(What to produce) Below are several records. Retype exactly those lines running from the one with "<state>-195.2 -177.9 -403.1" through the one with "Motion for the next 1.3", end lines included, and no others.

:: Data records

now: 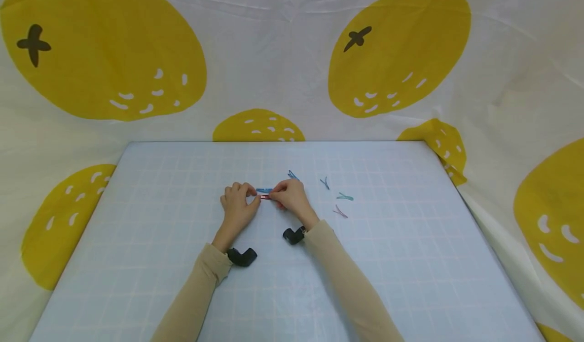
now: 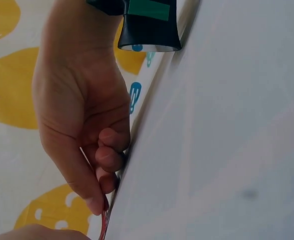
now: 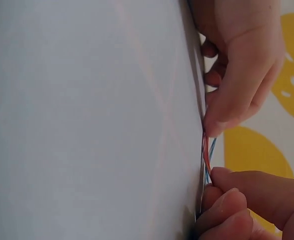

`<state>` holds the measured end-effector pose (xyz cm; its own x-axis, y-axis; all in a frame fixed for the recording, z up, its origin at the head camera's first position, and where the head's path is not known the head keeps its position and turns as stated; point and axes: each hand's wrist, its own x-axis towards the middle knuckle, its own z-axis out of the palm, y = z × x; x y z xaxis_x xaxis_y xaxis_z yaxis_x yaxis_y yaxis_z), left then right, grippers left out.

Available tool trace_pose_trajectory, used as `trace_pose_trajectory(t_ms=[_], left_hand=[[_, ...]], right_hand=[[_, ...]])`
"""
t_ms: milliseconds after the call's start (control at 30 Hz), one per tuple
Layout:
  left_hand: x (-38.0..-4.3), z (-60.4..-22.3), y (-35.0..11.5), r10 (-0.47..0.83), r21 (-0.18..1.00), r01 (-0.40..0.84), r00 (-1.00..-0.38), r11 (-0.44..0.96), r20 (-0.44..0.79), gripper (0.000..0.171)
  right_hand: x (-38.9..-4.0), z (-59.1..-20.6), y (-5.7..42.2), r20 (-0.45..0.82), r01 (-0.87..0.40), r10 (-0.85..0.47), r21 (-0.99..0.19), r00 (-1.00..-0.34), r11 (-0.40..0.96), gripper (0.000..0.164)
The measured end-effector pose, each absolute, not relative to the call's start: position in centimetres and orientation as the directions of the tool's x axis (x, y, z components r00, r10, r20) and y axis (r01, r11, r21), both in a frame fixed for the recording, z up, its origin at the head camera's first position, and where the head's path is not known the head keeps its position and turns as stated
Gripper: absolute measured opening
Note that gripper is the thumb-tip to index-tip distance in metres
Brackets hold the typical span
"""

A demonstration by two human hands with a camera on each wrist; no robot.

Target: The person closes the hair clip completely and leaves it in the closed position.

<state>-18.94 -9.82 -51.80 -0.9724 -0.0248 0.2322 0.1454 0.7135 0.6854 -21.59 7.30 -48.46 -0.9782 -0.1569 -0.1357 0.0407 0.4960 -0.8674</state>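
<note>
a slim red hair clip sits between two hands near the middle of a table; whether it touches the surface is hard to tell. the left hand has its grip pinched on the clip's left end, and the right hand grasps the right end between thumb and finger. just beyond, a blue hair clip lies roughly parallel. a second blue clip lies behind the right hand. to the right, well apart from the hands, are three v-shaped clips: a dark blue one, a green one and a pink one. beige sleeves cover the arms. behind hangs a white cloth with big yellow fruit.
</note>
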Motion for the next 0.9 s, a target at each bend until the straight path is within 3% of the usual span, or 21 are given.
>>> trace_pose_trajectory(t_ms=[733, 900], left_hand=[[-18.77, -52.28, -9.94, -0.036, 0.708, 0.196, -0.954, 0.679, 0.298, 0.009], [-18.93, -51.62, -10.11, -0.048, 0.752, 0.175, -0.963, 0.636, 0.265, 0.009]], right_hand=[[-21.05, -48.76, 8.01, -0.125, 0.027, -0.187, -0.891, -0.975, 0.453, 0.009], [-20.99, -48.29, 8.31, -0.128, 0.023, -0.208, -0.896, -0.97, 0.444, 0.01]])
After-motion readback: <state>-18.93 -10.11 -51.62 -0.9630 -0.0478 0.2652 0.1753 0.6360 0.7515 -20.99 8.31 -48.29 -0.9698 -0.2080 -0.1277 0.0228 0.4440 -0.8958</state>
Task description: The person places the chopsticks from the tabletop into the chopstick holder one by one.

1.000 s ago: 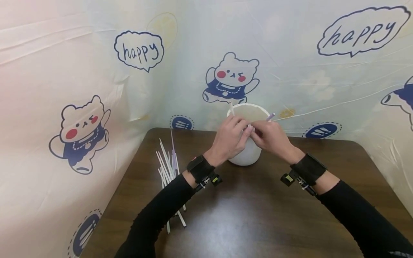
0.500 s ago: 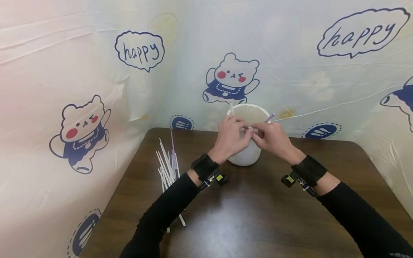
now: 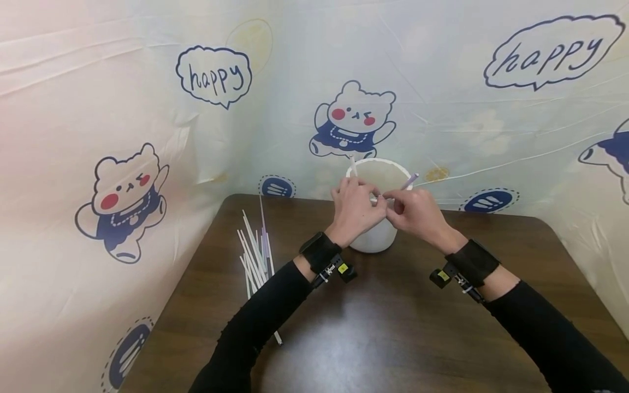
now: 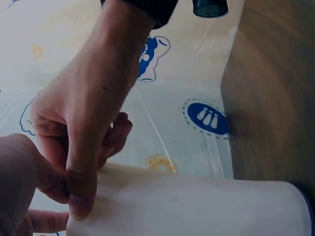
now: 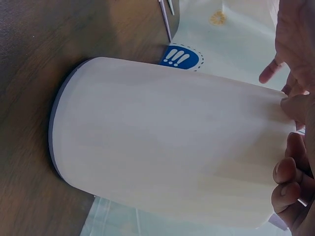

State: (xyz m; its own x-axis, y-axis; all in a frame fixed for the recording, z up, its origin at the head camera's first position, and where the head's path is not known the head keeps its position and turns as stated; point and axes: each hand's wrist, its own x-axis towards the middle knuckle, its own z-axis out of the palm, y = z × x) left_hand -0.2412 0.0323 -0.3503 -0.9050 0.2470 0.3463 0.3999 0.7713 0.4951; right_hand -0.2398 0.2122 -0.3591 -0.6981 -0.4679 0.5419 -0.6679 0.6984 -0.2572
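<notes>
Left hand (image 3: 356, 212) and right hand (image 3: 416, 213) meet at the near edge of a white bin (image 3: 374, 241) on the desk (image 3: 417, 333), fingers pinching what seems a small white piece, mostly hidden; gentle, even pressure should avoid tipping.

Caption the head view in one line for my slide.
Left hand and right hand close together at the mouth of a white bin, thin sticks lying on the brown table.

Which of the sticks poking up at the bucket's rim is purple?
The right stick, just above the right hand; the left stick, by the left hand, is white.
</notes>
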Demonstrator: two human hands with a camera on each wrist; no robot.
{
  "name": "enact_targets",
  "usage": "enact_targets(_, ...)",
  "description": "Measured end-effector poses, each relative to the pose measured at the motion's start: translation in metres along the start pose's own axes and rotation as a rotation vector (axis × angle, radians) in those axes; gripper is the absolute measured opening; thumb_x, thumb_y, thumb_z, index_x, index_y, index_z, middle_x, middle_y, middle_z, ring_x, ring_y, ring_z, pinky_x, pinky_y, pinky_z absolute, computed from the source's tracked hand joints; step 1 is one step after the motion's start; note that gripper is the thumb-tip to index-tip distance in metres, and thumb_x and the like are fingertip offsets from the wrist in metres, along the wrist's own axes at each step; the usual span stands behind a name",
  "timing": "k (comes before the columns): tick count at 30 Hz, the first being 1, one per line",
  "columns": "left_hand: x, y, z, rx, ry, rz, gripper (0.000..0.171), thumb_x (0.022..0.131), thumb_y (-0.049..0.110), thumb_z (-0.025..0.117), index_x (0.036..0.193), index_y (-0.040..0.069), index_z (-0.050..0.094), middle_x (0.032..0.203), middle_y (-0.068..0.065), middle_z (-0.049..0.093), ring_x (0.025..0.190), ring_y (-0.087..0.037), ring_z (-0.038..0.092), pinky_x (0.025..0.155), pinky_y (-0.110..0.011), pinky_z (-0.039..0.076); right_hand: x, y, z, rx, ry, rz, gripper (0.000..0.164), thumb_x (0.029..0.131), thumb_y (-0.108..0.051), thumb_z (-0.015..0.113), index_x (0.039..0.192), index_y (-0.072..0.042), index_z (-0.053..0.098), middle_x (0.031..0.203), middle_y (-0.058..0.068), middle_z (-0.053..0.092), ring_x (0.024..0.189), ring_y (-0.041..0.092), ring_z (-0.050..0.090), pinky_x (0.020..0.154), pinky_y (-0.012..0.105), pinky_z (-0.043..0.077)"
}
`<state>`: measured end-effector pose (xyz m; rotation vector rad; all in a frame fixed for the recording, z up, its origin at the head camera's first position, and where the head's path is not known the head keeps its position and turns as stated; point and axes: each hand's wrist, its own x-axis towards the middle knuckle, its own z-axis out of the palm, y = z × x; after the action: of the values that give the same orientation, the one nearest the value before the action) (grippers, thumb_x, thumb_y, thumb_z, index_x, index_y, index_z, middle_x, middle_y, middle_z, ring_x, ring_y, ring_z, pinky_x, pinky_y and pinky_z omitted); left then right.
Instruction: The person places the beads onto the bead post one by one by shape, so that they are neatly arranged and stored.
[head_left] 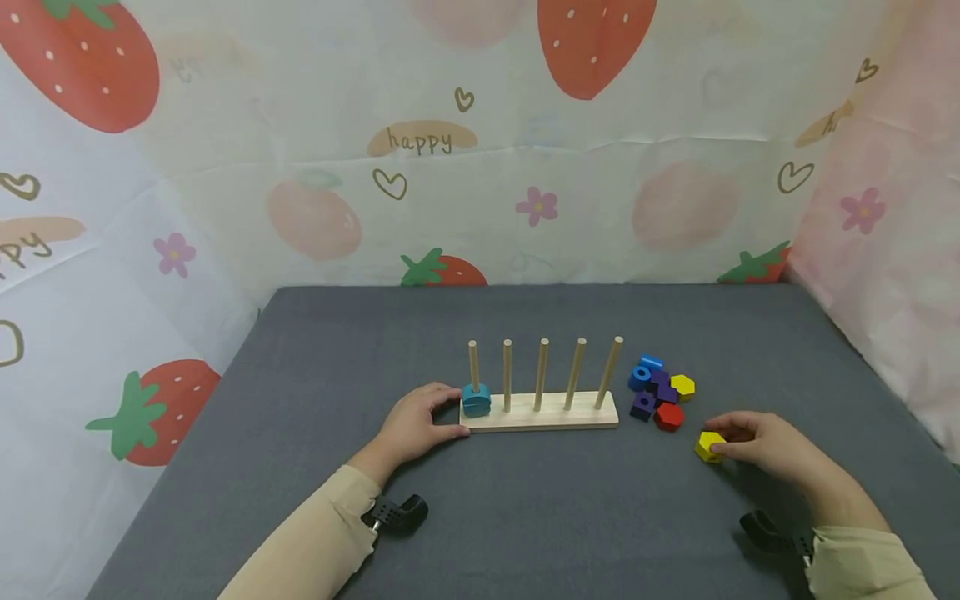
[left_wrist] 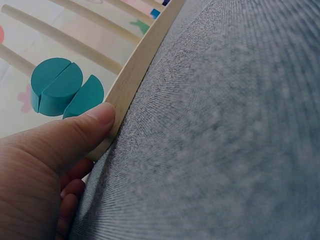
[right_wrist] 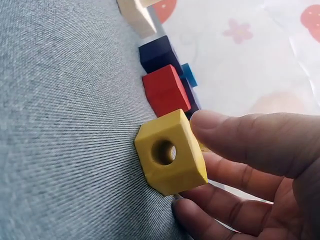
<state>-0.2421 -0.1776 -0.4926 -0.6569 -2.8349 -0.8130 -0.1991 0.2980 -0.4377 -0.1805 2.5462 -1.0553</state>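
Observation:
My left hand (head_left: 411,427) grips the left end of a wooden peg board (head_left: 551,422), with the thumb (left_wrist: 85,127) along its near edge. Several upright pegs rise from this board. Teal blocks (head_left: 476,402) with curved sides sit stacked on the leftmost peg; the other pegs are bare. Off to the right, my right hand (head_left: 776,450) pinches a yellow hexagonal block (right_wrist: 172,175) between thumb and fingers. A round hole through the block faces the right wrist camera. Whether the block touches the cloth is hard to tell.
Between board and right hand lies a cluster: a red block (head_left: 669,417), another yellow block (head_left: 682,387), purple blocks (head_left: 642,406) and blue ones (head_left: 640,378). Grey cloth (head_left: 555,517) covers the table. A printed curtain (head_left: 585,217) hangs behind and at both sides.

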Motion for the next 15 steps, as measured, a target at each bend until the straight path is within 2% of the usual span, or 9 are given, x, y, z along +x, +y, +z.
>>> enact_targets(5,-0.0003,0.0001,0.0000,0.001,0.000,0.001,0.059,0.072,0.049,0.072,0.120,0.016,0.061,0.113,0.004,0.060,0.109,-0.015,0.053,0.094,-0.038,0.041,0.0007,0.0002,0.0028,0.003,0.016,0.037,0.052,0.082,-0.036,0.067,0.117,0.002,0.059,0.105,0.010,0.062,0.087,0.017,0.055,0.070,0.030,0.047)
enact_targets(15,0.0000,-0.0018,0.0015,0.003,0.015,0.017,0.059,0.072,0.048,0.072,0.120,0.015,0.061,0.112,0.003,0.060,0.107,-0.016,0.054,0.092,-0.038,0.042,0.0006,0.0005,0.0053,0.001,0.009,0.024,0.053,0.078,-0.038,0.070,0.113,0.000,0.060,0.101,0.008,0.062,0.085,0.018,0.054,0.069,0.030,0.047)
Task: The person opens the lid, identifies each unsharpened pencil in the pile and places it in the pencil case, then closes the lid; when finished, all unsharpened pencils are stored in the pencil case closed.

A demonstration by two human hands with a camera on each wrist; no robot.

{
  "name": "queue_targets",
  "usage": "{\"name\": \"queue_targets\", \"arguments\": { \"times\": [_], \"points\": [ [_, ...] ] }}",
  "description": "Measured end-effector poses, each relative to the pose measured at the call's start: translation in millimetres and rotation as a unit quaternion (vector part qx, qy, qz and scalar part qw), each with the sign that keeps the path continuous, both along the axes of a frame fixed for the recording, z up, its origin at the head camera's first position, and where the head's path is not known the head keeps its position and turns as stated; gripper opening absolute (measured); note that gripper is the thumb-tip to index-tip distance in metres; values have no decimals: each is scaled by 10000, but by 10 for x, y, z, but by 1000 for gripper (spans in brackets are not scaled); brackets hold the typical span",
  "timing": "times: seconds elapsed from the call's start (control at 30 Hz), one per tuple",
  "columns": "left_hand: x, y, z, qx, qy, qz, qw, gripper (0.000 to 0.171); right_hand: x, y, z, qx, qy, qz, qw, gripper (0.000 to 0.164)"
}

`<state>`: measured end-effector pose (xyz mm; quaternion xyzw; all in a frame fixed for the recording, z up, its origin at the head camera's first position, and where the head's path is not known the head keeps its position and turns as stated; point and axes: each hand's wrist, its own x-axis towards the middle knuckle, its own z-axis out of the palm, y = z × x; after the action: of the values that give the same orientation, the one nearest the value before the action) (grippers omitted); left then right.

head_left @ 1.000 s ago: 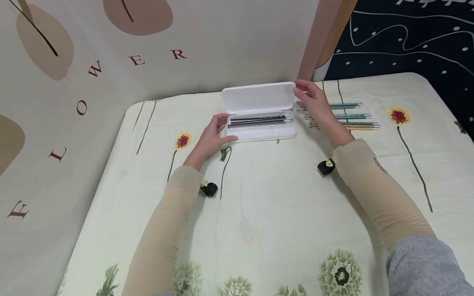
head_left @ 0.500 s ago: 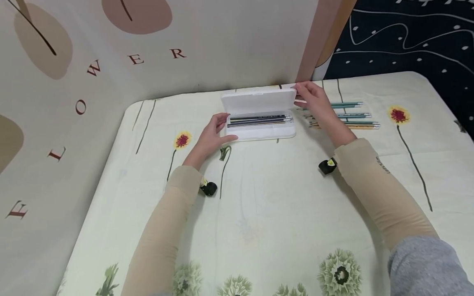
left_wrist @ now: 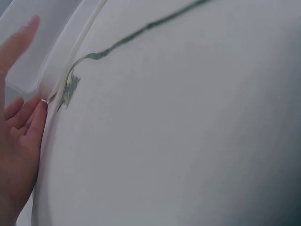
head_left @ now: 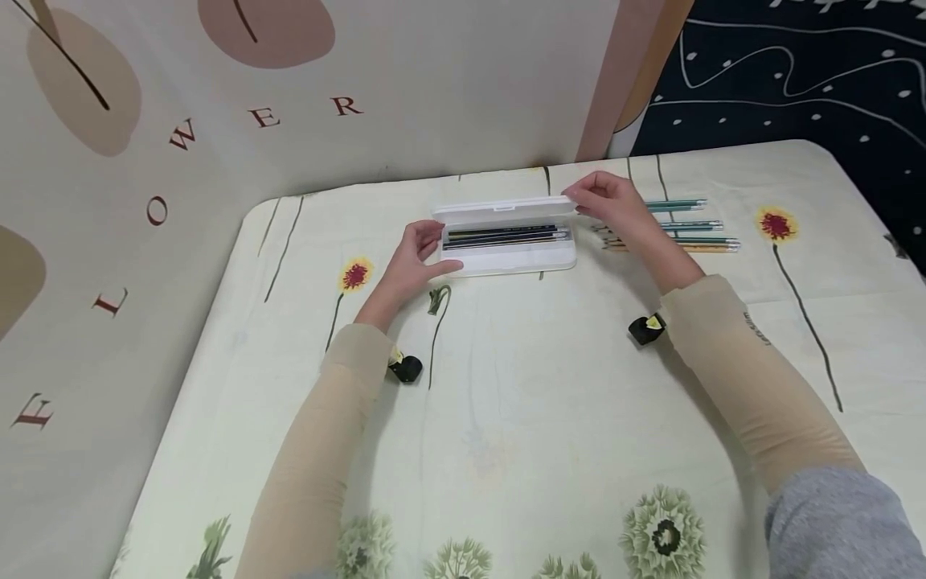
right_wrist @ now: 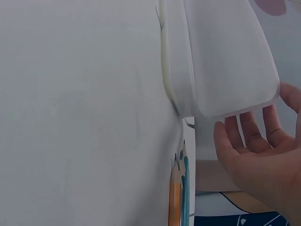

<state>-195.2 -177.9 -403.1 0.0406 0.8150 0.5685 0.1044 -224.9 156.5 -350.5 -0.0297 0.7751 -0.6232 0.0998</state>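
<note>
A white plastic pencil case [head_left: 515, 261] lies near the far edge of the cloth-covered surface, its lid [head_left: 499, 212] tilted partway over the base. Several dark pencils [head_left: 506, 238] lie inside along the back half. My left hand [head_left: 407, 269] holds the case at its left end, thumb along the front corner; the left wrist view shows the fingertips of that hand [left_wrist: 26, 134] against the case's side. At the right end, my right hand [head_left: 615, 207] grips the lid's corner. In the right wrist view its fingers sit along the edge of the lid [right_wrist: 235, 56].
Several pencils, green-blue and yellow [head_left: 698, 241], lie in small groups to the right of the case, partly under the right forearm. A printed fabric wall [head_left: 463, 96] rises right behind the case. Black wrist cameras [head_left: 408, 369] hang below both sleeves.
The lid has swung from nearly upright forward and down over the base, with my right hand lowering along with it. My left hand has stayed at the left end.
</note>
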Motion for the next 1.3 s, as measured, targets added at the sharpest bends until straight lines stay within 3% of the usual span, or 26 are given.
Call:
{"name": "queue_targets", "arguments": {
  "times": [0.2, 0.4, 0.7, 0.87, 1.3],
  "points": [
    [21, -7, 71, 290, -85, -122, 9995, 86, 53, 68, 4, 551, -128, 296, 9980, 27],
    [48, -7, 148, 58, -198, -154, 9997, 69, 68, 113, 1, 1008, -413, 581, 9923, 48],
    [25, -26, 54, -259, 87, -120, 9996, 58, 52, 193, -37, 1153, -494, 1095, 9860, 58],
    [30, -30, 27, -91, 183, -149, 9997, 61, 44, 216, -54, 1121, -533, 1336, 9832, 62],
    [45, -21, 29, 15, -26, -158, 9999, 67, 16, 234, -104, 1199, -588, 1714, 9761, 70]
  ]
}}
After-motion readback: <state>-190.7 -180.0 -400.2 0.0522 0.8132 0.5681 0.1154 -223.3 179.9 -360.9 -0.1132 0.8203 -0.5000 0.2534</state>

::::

(Reply to the task)
<state>-195.2 -177.9 -403.1 0.0406 0.8150 0.5685 0.1044 -224.9 156.5 -350.5 -0.0297 0.7751 -0.6232 0.0998</state>
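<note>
A white plastic pencil case [head_left: 515, 261] lies near the far edge of the cloth-covered surface, its lid [head_left: 499, 212] tilted partway over the base. Several dark pencils [head_left: 506, 238] lie inside along the back half. My left hand [head_left: 407, 269] holds the case at its left end, thumb along the front corner; the left wrist view shows the fingertips of that hand [left_wrist: 26, 134] against the case's side. At the right end, my right hand [head_left: 615, 207] grips the lid's corner. In the right wrist view its fingers sit along the edge of the lid [right_wrist: 235, 56].
Several pencils, green-blue and yellow [head_left: 698, 241], lie in small groups to the right of the case, partly under the right forearm. A printed fabric wall [head_left: 463, 96] rises right behind the case. Black wrist cameras [head_left: 408, 369] hang below both sleeves.
The lid has swung from nearly upright forward and down over the base, with my right hand lowering along with it. My left hand has stayed at the left end.
</note>
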Motion for the next 1.3 s, as measured, targets added at the sharpest bends until straight lines stay within 3% of the usual span, or 26 are given.

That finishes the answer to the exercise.